What is this moment? Usually, this spark of thought: we’re better than the adults before us. That sense of superiority, a student superciliousness, as we plume ourselves on our knowledge, newly minted, thus shockingly alive. Adults? We don’t need their old opinions, their out-of-date, stultifying, corrupt concepts. What our parents think? Landfill! To see Truth for the very first time. It’s like watching a girlfriend take off her clothes. Thrilling! Also shocking…. We’ve been given a microscope to human weakness. How soft they are. And those illusions! We look down on such softness. Ridicule this myth-making. These adults warriors no longer. Losing the battle with hard truth, bested by adamantine fact, they lie wounded in some hospital room, sad cases, addicted to their conceptual barbiturates. Or they skulk home, surrendering themselves to sloppy fictions. But you are magnanimous. You’ll not expose their fantasies. You have the strength to live without such threadbare comforts.


Felix opened his lips to tell Mr Jewel how his money had come to him, but before he spoke he realized that Mr Jewel was no more deceived than he was. Whatever the truth might be, Mr Jewel did not want to hear it. He was willing to be deceived.


Mr Jewel, glancing up uneasily, met the aware, critical stare of Felix’s young eyes. He looked away at once and said with a sort of grumbling self-pity that hid nothing: ‘I’m an old man, y’know, Felix. I might have a bit of cash now, but I’ve got no one of my own; no flesh and blood. That’s what you want when you’re old - flesh and blood. You don’t understand. You’re young. You’re strong and independent. You’ve got all your life before you. You young ones are a bit hard on us old ones - you don’t know what it’s like to be old. I’m a lonely old man; she’s a lonely old woman. All she’s ever wanted is for life to give her something, just to show she’s not out of it all, not neglected. We’re all human; it’s not for us to be too hard on one another. You’ll find that out some day.’


Mr Jewel looked at Felix as though appealing for his support, but Felix would concede nothing. He lifted Faro on to his shoulders and stood up. Meeting Mr Jewel’s bleary old eyes, he did his best to smile. As he shook hands and said good-bye, it seemed to him that Mr Jewel was little better than a child, while he, knowing all he knew, would never be a child again.


I have gone too far too quickly. No-one pole-vaults from child to adulthood. All to climb a high and steep staircase. Many years yet before Felix gains the gift of self-sight, that true marker of maturity. There is only one man in these paragraphs…. 
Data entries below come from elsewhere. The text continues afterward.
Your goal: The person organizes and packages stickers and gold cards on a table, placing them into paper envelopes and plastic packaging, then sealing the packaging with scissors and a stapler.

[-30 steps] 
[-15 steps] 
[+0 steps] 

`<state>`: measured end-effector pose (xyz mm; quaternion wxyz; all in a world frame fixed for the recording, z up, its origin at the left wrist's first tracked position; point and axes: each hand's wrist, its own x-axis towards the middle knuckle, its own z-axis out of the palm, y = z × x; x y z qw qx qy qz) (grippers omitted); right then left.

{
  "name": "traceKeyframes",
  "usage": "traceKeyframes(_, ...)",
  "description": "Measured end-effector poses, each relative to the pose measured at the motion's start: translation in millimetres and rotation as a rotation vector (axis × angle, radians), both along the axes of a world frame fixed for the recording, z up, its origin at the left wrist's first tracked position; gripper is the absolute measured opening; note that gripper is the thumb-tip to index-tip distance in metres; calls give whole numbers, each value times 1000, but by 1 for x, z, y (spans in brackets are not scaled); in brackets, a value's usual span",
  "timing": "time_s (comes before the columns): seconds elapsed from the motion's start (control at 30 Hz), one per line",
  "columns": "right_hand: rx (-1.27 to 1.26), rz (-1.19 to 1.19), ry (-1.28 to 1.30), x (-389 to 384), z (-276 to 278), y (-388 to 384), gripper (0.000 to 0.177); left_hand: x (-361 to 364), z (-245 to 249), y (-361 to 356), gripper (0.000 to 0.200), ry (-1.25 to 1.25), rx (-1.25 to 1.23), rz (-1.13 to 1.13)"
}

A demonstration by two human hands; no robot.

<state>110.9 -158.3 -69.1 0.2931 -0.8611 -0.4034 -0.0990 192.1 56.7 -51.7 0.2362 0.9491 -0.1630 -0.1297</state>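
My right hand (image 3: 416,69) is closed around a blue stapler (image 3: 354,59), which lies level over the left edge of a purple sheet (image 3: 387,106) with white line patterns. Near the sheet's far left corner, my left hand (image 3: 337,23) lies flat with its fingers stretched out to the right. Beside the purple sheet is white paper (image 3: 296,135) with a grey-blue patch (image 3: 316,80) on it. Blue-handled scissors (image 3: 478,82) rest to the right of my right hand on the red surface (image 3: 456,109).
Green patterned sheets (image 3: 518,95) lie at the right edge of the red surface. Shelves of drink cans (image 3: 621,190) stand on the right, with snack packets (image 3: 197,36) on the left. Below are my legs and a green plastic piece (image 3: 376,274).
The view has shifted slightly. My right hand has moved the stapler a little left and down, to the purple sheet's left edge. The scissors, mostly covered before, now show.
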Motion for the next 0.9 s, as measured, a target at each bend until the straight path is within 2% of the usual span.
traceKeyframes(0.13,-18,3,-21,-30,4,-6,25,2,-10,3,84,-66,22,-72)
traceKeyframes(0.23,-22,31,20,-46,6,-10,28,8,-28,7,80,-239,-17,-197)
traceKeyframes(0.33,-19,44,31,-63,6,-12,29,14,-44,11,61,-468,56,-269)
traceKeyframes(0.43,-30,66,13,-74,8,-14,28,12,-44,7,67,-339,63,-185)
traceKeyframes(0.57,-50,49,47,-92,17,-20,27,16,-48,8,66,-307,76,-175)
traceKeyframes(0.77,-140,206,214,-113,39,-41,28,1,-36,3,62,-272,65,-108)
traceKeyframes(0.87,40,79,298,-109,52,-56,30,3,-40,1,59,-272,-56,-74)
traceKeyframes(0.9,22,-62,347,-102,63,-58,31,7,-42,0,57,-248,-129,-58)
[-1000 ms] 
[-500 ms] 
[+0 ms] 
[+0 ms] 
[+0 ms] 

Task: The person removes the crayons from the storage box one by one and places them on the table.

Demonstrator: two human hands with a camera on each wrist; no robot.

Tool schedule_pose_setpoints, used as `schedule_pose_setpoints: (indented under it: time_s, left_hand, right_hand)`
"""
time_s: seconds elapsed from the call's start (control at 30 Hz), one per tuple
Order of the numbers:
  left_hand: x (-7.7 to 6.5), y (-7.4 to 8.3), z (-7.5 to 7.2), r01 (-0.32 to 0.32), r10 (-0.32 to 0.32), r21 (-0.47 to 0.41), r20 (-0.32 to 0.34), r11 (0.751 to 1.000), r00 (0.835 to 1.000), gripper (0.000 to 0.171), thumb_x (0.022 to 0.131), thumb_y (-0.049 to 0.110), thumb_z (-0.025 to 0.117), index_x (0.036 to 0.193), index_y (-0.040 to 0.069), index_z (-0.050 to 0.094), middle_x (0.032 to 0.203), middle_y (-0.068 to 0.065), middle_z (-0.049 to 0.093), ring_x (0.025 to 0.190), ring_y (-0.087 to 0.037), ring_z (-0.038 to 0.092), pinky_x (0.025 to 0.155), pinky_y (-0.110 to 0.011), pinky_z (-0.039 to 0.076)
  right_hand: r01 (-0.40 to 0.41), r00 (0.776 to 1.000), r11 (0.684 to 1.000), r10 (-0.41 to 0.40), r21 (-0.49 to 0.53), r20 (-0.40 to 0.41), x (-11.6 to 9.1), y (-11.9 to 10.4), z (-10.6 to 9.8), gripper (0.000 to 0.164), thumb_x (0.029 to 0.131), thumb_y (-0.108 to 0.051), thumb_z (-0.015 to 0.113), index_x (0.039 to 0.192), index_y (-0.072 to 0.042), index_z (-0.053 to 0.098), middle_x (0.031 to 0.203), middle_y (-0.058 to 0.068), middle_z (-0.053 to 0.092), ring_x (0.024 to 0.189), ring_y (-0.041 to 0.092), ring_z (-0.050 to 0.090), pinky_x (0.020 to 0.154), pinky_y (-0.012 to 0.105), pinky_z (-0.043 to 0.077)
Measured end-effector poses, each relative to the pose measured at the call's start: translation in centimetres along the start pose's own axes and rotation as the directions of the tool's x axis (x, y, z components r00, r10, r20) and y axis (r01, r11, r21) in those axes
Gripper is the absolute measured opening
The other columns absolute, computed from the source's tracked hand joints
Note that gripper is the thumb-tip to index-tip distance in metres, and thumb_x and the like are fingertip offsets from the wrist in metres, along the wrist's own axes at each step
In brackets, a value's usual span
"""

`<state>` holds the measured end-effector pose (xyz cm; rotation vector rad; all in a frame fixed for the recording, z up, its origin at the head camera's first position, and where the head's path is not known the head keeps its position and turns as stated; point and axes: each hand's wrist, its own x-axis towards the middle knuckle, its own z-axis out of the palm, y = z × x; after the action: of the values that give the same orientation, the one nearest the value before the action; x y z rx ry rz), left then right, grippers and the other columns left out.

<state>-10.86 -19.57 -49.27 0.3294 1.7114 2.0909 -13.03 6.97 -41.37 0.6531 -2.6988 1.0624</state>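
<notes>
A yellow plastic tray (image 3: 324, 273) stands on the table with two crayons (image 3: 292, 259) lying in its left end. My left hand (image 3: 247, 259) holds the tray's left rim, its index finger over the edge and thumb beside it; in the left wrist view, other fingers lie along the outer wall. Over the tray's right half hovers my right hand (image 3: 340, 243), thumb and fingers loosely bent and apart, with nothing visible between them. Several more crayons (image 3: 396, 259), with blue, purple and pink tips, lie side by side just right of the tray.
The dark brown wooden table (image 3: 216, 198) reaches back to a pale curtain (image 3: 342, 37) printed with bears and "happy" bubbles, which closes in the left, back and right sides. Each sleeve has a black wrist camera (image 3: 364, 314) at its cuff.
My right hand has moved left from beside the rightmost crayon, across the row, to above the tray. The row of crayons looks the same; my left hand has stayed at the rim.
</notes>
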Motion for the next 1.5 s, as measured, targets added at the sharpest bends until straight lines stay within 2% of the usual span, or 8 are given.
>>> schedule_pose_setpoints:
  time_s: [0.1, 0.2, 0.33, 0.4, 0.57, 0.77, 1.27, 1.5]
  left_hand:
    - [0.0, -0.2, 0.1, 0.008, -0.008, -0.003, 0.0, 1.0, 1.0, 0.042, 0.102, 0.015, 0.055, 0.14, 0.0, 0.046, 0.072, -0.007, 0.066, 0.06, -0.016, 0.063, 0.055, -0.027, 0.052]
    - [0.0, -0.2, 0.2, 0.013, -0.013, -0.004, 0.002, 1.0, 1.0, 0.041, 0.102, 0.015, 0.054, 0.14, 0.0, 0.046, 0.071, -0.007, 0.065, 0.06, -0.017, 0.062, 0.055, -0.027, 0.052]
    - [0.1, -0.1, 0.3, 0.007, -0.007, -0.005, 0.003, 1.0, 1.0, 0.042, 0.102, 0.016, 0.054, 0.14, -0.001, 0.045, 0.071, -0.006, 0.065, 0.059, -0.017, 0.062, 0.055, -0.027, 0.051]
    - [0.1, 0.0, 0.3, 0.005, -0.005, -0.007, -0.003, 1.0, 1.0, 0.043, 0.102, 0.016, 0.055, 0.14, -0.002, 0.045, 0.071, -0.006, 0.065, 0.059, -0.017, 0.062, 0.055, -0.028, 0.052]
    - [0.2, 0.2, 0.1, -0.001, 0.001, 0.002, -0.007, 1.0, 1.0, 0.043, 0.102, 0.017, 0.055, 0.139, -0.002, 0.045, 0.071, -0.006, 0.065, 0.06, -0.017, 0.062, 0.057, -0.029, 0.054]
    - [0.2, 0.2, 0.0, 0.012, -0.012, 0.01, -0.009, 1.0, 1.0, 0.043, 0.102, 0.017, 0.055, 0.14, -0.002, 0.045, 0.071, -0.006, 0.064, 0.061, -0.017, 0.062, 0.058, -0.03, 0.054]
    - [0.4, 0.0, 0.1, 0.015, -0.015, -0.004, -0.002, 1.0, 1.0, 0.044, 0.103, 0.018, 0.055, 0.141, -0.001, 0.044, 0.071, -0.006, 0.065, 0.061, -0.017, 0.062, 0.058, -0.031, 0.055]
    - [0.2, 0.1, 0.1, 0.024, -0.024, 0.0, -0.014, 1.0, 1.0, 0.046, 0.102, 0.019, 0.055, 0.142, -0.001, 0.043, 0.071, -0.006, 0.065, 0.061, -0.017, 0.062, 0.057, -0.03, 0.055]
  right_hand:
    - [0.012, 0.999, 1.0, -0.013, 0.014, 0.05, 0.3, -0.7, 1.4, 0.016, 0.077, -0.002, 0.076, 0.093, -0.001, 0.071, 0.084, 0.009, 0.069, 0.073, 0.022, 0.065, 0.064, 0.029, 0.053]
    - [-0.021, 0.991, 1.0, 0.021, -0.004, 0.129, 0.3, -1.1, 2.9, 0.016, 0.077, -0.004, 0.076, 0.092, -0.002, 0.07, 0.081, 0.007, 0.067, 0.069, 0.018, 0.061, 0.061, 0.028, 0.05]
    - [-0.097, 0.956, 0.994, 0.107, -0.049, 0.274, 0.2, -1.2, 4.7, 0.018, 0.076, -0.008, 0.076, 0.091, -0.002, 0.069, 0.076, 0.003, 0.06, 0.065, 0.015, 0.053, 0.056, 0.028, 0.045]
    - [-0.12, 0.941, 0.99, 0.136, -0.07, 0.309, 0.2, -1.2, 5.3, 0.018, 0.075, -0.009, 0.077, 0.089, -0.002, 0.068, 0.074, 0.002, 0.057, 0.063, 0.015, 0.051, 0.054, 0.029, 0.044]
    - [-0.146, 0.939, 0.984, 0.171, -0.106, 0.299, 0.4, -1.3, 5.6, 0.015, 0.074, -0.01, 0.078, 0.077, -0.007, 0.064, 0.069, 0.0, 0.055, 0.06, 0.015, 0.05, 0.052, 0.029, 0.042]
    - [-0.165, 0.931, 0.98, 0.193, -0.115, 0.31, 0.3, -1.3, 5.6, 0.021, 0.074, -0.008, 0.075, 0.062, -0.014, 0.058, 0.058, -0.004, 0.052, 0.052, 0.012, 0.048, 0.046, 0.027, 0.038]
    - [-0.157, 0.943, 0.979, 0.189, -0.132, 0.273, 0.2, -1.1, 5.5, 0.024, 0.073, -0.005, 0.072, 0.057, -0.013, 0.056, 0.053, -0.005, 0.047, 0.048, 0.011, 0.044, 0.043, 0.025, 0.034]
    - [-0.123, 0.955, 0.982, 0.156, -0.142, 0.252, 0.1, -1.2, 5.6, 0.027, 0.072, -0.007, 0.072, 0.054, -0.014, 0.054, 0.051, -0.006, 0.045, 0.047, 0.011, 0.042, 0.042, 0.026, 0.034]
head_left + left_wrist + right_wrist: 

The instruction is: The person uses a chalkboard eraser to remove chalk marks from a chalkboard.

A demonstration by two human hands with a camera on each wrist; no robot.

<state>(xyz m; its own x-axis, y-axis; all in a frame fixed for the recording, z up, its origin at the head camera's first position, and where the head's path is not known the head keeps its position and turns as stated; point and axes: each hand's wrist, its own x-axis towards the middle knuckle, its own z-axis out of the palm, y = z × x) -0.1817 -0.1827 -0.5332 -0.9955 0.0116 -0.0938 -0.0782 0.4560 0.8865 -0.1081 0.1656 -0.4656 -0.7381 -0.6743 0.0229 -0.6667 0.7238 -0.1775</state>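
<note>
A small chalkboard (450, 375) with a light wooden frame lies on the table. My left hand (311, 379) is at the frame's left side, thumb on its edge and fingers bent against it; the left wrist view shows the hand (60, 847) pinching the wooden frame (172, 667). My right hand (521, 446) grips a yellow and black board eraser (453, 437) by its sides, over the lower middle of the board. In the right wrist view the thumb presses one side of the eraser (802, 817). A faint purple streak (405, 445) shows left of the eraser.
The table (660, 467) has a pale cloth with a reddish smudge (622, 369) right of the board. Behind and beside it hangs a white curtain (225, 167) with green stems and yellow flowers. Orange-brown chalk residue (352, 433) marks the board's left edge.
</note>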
A child doesn't understand other human beings, who are books they cannot read. This changes in adolescence; suddenly we discern motive, notice the gap between language and action, see that adults act on reasons they won’t divulge. They know what they are doing, they only pretend to believe in what they profess. It is why as teenagers we become so keen on truth. Worry about fakes. An adult knows that words are mere conventions; loose fitting gowns, not uniforms tightly moulded to each curve. We have learn to accept such realities. Nursery. Classroom. Theatre. The three stages of mental growth….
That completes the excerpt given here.